↓

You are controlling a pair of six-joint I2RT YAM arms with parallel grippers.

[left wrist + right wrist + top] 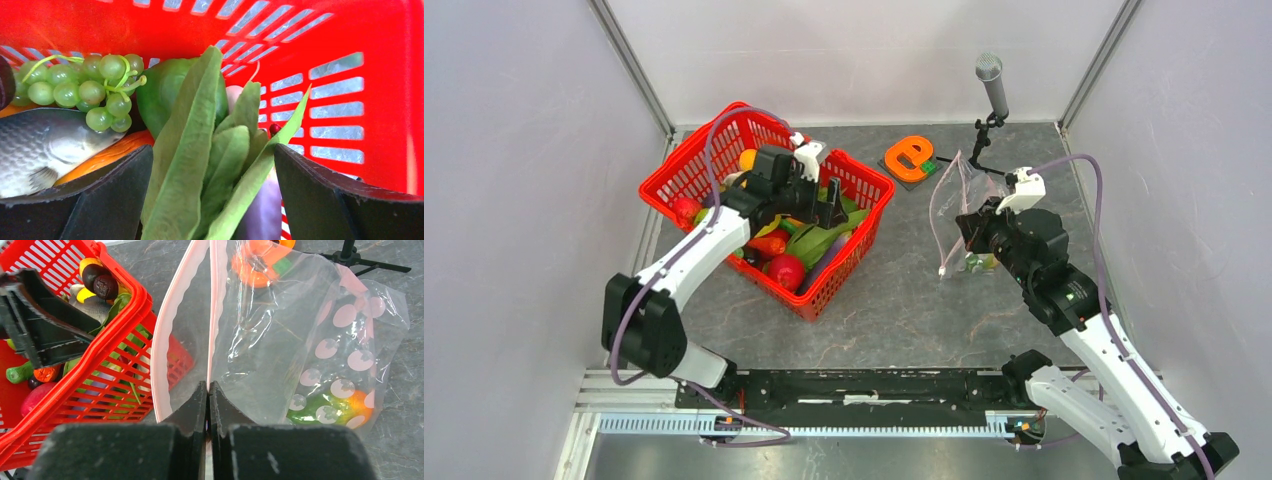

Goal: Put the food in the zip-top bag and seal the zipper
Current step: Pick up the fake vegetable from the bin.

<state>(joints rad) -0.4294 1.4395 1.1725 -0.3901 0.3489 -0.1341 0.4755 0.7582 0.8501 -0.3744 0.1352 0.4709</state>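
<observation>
so, the red basket (849, 255) sits left of centre, stuffed with toy food. the zip-top bag (280, 340) is held up just right of it with its mouth gaping, and the right gripper (208, 390) is clenched on one zipper (216, 290) strip. the left gripper (212, 170) is down in the basket, jaws spread wide either side of the leafy vegetable (185, 150), not squeezing it. a green piece (312, 412) and an orange fruit (359, 404) lie in the bag's bottom corner.

Red mesh basket (844, 260), orange letter e (914, 158), microphone (994, 85) on stand
</observation>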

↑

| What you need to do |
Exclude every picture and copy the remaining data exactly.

| Exercise answer |
You are controlling a pair of six-joint I2RT YAM arms with parallel grippers.

[left wrist + right wrist + top] 

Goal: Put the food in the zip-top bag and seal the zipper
Current step: Pick up the fake vegetable from the bin.

<state>(joints rad) -0.4294 1.4395 1.1725 -0.3901 0.3489 -0.1341 0.4755 0.7582 0.8501 -0.3744 0.1352 0.4709</state>
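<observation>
so, the red basket (849, 255) sits left of centre, stuffed with toy food. the zip-top bag (280, 340) is held up just right of it with its mouth gaping, and the right gripper (208, 390) is clenched on one zipper (216, 290) strip. the left gripper (212, 170) is down in the basket, jaws spread wide either side of the leafy vegetable (185, 150), not squeezing it. a green piece (312, 412) and an orange fruit (359, 404) lie in the bag's bottom corner.

Red mesh basket (844, 260), orange letter e (914, 158), microphone (994, 85) on stand
</observation>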

No additional output is required.